**WHAT YOU HAVE TO DO**
Read through the material below and copy each line in which the word "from" occurs.

========================================

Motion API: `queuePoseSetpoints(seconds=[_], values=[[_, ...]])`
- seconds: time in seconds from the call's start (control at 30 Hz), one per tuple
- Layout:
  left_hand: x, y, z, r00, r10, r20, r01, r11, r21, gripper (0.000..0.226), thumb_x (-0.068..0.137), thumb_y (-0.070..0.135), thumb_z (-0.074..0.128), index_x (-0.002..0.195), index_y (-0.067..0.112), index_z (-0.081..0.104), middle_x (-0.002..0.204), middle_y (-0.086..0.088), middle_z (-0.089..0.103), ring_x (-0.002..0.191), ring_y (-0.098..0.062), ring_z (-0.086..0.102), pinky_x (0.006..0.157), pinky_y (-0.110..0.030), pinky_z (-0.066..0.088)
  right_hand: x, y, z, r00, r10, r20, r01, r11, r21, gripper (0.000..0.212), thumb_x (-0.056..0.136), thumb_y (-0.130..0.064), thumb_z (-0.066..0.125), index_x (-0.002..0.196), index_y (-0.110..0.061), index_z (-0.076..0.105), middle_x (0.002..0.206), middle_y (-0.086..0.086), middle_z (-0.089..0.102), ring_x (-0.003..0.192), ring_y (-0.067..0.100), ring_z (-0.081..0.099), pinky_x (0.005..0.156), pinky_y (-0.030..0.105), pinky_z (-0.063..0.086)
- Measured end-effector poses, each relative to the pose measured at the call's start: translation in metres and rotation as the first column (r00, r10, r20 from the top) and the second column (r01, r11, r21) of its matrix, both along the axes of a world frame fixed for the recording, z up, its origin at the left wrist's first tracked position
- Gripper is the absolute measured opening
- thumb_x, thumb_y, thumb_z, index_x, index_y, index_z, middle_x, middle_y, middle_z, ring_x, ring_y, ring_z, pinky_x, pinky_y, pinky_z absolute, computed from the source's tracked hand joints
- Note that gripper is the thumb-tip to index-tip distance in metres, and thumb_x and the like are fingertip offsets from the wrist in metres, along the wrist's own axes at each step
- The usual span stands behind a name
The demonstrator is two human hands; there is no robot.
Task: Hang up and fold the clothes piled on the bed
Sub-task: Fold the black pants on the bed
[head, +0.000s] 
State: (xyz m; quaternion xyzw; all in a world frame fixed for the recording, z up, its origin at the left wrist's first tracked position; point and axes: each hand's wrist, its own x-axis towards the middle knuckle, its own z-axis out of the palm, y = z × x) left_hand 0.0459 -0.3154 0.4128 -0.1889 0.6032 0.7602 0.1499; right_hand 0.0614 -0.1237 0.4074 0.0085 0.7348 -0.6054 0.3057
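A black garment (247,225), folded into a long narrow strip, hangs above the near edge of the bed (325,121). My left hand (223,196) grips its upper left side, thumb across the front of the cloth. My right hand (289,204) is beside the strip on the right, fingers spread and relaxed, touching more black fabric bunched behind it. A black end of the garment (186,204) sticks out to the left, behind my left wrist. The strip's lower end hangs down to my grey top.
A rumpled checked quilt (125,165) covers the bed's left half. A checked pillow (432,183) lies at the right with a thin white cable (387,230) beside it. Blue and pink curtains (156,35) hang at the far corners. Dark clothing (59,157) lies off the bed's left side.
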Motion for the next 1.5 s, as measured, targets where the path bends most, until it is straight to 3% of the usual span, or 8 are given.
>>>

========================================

**TASK ANSWER**
- seconds: time in seconds from the call's start (control at 30 Hz), one per tuple
- Measured end-effector poses, each relative to the pose measured at the call's start: translation in metres and rotation as the first column (r00, r10, r20 from the top) and the second column (r01, r11, r21) of its matrix, both along the axes of a world frame fixed for the recording, z up, its origin at the left wrist's first tracked position
- thumb_x, thumb_y, thumb_z, index_x, index_y, index_z, middle_x, middle_y, middle_z, ring_x, ring_y, ring_z, pinky_x, pinky_y, pinky_z absolute, computed from the source's tracked hand joints
- Note that gripper is the thumb-tip to index-tip distance in metres, and thumb_x and the like are fingertip offsets from the wrist in metres, along the wrist's own axes at each step

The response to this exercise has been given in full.